With the test code working I’ve started adding useful functionality. So far I’ve gotten the VRAM read and write working, and I’ve been able to successfully fill the screen with characters using assembly code running on the main CPU.
At the moment the video output is being driven by the “80×25 C0DF” driver from the waitvid.2048 repository. It generates 80×25 text using a 9×16 font; each character has an attribute byte associated with it that points to a 256-entry color palette. Each color entry in turn consists of a foreground/background color pair and a blink bit. The driver also supports two independent hardware cursors that can be a block or an underline, with or without blinking. The video buffer, color palette, and the font are all in hub RAM, so in theory they could all be made changeable by the main CPU.
I would like to offer the ability to switch to an alternate video driver (either a limited resolution bitmap, or perhaps a tiled driver with sprites), but as of yet I have not worked out how to accomplish this.
Since I have video the most natural choice for another thing to add is audio. As it turns out someone has written a Propeller module called SIDcog that emulates the C64 SID chip. It takes only a single cog to run, uses very little hub RAM (just a couple dozen bytes for registers) and only two I/O pins.
The SIDcog module is very simple to use; you tell it what pins to use for left/right audio, and it returns a pointer to a block of emulated SID registers in hub memory. Reading or writing those locations will affect the emulated SID just like it would a real one. So, in theory, once I’ve finished implementing the write_register function in my bus interface I will be able to play sound.
An SPI cog is the last piece I plan to add, since at that point I will be almost out of I/O pins.
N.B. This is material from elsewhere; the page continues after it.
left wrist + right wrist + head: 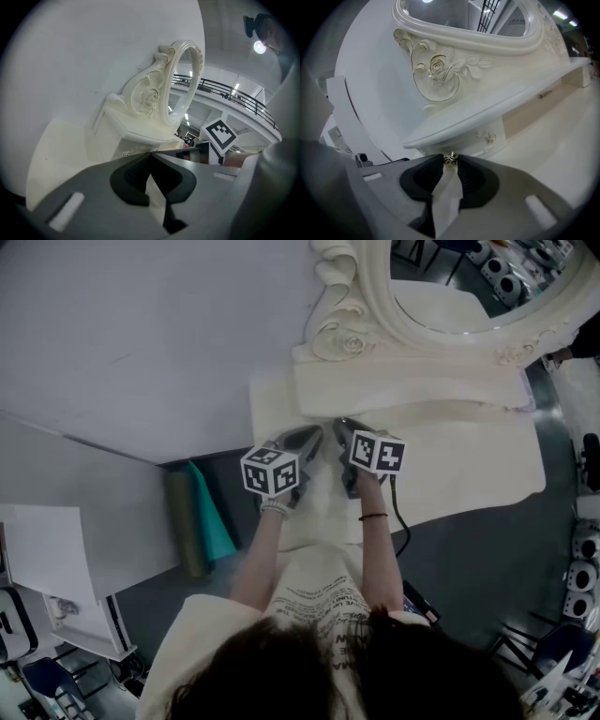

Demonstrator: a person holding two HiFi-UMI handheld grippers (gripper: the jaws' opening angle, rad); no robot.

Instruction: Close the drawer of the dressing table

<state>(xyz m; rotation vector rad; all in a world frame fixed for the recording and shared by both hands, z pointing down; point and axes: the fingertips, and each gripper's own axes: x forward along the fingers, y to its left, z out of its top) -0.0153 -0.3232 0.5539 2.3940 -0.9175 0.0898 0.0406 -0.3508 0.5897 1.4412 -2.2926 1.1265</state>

The propeller will handle the actual SPI transfers and signal the main CPU via interrupt once the transfer is complete. To allow reading or writing of entire SDcard blocks I plan to implement a small 512-byte buffer. I am not yet sure how this will be implemented at the bus interface side but I have some ideas.
At the moment I’m hard at work getting the bus interface fully implemented. My focus is on getting the video registers implemented enough that I can try redirecting the console output to VGA. Expect another post (with pictures) once that VGA boot screen is working!
NOTE: I’m going to experiment with turning on commenting, starting with this post. We’ll see how it goes.
The nice thing about creating things as a hobby is that you can switch to a new thing whenever you get bored or frustrated with the current thing. That is exactly what happened to me a few months ago: I started getting frustrated with the limited features I had available on COLE-1, so I decided to just jump ahead and start the next iteration. The result is this:
That ugly mess of wires is actually a functional 2 MHz 65816-based SBC, called, not surprisingly, COLE-2.
COLE-2 will be a substantial upgrade from its predecessor:
6 MHz 65C816 CPU (largely limited by EEPROM speeds)
1 MB of RAM
256 KB of ROM w/ full system monitor, OS, and 16-bit BASIC
ATmega328p for PS/2 keyboard/mouse and two NES-compatible game ports
Dual 65C22 Versatile Interface Adapters
SD card reader
A user port
A single expansion slot
When I started this project my goal was to produce another headless SBC similar to COLE-1, but with an expansion slot that would act as a platform for developing my custom CPLD-based video system. However it became apparent that I was trying to take too big of a leap there, and so I decided to add basic on-board video as an interim step.
My current prototype is scaled down from the final specs, since it’s implemented on solderless breadboards. It only runs at 2 MHz, and has only 512 KB of RAM, 32 KB of ROM, one VIA, and no ATmega. Much of this is just due to lack of space on the breadboard; as you can see I’m already spilling out onto additional boards, and all those long wire runs take their toll on stability, especially at higher speeds. My plan is to squeeze the ATmega in there somewhere to get a working keyboard port, and then move on to designing the PCB and building a full prototype.